* WORK INSTRUCTION: In the listing that follows, the range to quote begins at the line that has "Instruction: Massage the" and ends after the line that has "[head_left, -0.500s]"; quote it verbatim and add nothing.
Start of RECORDS PROVIDED
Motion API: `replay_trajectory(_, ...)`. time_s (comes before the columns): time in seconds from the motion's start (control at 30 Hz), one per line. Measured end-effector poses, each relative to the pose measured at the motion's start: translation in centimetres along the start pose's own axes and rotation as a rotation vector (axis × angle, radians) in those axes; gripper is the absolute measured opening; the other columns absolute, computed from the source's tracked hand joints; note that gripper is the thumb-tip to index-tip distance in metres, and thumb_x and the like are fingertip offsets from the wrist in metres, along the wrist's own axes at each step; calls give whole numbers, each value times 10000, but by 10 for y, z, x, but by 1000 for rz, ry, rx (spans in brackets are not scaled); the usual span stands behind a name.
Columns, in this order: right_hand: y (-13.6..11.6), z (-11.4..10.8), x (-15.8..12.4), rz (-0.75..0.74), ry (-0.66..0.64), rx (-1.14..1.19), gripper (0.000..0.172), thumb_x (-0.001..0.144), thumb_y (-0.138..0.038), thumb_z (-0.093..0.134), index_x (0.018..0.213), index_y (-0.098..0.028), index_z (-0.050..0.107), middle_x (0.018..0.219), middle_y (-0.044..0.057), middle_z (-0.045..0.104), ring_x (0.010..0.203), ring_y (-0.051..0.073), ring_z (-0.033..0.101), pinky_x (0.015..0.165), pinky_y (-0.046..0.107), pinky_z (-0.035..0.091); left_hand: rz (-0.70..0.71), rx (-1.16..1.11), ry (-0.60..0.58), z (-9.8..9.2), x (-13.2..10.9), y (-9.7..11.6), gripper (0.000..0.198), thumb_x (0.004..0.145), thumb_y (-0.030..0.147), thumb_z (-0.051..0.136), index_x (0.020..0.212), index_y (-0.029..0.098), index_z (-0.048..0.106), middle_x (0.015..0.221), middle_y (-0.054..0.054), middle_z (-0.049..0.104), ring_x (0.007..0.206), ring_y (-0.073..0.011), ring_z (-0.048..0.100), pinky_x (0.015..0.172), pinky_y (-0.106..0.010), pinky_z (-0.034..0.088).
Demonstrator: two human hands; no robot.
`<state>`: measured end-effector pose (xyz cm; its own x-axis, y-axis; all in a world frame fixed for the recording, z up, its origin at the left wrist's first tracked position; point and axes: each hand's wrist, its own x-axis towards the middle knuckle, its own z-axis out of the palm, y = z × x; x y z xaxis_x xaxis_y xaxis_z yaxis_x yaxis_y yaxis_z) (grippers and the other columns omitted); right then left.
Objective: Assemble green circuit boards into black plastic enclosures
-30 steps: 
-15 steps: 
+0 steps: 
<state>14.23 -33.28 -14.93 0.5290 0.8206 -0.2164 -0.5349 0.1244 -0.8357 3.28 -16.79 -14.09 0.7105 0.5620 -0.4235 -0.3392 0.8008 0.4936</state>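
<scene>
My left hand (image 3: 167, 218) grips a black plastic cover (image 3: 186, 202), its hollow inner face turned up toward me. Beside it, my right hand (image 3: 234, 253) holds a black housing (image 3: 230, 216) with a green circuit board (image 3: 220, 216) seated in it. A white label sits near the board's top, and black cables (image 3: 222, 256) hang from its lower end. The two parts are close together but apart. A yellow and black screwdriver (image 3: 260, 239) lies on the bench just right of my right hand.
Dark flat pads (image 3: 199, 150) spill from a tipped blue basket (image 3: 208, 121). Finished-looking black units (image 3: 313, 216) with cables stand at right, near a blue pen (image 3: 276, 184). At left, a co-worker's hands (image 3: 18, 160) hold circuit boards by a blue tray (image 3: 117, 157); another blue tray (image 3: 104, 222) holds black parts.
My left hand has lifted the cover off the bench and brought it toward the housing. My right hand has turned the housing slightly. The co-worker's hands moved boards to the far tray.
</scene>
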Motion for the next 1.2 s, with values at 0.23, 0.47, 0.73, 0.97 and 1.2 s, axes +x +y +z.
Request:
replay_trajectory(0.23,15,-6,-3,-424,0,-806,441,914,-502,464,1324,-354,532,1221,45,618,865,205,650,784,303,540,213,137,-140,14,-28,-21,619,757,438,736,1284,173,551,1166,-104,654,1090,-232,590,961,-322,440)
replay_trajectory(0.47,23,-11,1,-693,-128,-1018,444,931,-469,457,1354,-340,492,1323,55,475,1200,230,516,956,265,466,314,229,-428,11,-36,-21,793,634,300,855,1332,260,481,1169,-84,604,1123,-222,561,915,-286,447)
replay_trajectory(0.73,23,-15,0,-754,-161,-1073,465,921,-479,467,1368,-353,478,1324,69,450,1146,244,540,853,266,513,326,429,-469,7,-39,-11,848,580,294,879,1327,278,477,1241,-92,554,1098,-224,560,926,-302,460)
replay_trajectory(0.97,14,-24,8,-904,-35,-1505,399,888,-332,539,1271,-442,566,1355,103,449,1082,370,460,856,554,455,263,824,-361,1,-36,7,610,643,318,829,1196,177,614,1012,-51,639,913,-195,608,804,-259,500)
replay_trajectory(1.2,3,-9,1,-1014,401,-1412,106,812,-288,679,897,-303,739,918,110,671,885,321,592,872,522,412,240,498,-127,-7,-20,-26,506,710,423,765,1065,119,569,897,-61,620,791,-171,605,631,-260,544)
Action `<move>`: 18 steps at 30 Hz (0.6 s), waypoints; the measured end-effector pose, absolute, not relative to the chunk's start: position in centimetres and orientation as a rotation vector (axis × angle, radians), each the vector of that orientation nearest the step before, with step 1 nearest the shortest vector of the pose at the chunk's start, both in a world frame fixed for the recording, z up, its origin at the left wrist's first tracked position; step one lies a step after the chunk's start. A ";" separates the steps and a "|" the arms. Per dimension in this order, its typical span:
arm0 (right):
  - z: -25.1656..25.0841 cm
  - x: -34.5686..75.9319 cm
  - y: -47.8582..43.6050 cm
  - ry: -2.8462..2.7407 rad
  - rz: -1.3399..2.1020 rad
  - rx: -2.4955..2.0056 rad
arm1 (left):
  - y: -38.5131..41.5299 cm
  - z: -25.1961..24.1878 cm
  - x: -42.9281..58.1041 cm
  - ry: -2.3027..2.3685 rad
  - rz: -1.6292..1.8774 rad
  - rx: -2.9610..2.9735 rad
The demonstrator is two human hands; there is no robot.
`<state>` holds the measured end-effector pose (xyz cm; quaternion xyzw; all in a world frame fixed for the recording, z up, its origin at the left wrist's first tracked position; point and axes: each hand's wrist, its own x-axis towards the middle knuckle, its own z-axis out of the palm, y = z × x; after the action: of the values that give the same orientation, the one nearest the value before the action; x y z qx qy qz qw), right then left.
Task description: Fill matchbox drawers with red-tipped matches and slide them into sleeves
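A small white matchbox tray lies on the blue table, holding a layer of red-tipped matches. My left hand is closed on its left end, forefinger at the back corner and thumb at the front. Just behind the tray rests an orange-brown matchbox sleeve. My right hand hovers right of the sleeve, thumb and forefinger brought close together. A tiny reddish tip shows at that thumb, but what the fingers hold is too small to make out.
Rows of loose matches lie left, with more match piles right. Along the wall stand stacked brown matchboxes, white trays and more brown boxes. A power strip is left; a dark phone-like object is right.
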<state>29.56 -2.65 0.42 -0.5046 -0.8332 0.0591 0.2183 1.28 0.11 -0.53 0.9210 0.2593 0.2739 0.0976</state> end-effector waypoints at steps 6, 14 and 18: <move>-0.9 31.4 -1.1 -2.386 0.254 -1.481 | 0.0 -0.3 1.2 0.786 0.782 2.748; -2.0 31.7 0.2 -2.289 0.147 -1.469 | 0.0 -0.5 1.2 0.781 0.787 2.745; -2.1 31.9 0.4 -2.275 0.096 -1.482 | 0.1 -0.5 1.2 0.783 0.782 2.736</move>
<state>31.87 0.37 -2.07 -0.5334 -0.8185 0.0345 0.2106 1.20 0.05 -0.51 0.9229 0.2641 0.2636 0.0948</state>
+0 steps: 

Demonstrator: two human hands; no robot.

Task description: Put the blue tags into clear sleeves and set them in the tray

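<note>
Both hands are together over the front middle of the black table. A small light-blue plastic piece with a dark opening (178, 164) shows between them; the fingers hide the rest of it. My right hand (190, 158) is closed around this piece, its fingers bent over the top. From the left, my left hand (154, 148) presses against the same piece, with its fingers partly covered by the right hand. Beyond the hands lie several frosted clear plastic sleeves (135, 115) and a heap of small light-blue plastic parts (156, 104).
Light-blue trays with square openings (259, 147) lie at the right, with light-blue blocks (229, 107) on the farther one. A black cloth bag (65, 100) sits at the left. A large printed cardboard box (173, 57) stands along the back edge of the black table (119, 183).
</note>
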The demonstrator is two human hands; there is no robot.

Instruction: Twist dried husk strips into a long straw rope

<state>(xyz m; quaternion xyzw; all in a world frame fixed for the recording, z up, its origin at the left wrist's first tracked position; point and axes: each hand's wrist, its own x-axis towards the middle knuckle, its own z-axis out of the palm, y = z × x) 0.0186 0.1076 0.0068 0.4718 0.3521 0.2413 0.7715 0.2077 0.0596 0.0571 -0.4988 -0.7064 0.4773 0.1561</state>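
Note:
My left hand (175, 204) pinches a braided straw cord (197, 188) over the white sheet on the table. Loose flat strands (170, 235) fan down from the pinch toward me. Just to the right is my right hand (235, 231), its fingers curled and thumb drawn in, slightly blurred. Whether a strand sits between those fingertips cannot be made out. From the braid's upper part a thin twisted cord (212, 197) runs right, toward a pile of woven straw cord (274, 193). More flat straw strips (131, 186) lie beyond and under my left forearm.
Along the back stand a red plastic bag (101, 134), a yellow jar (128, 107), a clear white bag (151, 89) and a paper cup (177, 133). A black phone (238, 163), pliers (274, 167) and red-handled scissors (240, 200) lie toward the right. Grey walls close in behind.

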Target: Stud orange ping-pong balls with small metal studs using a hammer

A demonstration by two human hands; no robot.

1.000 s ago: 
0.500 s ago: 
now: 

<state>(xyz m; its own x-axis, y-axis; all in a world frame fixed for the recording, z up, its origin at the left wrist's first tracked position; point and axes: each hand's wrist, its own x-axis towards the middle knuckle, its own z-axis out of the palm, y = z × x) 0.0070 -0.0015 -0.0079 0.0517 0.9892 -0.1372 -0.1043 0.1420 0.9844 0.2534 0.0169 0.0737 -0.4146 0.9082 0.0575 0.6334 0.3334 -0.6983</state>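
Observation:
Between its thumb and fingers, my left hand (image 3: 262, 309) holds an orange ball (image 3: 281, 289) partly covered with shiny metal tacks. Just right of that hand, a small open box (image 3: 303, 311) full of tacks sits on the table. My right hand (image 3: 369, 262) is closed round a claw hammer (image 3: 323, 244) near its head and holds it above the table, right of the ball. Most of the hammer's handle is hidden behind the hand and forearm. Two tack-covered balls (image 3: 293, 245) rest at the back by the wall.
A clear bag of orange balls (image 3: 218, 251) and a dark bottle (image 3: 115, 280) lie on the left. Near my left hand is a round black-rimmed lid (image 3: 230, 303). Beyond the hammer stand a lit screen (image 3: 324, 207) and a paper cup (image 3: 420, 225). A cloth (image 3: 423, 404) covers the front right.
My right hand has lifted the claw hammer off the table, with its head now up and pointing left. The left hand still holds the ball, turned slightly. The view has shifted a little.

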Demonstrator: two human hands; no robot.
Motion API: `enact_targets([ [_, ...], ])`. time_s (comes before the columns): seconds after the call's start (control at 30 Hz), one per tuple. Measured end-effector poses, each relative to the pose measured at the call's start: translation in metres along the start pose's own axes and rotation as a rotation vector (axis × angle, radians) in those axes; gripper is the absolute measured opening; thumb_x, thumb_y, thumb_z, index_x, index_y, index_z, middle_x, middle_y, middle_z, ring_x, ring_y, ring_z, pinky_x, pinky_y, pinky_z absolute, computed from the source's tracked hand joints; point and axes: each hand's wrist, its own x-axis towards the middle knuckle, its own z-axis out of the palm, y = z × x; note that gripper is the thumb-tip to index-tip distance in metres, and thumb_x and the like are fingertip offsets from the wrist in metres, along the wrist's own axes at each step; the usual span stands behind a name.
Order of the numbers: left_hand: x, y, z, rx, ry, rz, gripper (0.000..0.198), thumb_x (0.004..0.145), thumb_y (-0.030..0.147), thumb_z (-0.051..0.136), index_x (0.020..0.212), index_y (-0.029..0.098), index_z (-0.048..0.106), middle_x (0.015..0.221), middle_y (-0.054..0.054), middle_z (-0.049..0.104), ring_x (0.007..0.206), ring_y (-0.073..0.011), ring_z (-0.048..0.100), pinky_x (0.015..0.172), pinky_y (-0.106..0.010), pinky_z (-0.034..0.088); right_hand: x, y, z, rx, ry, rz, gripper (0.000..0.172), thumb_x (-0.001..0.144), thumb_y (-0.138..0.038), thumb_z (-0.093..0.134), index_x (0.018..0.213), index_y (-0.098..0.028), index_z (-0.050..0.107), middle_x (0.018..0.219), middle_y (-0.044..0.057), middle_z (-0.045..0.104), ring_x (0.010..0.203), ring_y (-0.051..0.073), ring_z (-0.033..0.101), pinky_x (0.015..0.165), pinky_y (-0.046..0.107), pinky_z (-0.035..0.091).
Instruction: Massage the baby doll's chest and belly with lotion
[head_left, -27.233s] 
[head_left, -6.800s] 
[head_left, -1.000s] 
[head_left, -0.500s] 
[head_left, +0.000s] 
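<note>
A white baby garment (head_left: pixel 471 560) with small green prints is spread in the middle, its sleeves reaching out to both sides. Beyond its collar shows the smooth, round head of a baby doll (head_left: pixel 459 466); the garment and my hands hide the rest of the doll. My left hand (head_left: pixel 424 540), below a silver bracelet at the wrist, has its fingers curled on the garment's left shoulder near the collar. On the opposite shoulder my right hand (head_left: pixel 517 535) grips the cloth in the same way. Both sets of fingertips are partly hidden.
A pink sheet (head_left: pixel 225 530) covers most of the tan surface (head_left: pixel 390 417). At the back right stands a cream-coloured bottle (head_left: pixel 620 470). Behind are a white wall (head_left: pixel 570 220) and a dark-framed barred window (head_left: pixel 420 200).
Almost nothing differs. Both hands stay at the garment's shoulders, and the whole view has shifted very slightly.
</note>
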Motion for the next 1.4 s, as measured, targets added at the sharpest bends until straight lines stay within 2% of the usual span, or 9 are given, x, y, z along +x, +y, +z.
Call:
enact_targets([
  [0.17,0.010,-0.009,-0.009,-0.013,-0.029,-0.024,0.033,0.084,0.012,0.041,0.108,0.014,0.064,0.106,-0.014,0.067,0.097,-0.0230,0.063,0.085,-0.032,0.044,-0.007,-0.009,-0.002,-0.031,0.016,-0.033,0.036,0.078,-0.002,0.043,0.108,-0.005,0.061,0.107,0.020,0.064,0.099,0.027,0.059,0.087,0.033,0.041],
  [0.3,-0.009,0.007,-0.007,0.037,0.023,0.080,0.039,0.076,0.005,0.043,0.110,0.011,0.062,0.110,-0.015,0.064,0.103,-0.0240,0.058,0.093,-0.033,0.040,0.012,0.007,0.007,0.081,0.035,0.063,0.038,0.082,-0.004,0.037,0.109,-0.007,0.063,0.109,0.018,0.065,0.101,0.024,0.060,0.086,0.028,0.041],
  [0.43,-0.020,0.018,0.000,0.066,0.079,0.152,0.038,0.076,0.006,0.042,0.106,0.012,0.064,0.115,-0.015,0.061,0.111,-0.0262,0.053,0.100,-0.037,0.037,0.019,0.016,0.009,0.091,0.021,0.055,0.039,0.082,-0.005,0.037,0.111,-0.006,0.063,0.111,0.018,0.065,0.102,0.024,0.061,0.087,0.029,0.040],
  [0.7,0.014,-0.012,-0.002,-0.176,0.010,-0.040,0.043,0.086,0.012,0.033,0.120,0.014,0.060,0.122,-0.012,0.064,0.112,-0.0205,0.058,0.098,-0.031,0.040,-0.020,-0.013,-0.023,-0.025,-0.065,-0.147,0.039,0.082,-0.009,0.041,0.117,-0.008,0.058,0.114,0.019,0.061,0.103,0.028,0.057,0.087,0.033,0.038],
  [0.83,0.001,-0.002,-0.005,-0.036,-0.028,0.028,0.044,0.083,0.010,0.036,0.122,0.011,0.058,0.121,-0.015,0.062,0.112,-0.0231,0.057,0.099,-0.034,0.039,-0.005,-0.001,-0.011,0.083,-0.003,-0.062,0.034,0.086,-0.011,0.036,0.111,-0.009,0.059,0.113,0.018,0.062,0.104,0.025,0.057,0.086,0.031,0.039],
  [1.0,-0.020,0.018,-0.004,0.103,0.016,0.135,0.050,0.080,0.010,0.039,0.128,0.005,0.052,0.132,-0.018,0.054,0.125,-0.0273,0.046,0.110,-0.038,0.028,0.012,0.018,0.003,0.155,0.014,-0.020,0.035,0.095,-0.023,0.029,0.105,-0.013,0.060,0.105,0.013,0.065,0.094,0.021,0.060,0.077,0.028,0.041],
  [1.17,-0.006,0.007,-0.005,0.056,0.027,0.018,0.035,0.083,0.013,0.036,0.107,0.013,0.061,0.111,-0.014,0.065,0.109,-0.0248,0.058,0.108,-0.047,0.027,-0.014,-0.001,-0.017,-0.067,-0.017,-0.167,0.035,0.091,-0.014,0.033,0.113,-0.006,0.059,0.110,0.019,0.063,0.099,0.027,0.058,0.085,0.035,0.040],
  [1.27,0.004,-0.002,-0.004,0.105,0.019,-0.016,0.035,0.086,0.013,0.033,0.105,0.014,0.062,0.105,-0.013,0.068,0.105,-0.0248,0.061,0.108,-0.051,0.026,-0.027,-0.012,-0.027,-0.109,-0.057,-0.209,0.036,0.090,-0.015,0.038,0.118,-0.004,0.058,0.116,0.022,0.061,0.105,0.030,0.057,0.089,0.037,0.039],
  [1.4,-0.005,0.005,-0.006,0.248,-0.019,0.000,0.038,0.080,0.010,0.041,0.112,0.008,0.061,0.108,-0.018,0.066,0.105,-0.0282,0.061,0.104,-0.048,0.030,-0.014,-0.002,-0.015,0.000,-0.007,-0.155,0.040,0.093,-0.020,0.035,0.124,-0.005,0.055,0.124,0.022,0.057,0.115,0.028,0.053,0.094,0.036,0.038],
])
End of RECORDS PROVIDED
* SOLUTION TO THIS EXERCISE:
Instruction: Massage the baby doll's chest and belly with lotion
[head_left, -27.233s] 
[head_left, -6.800s] 
[head_left, -1.000s] 
[head_left, -0.500s] 

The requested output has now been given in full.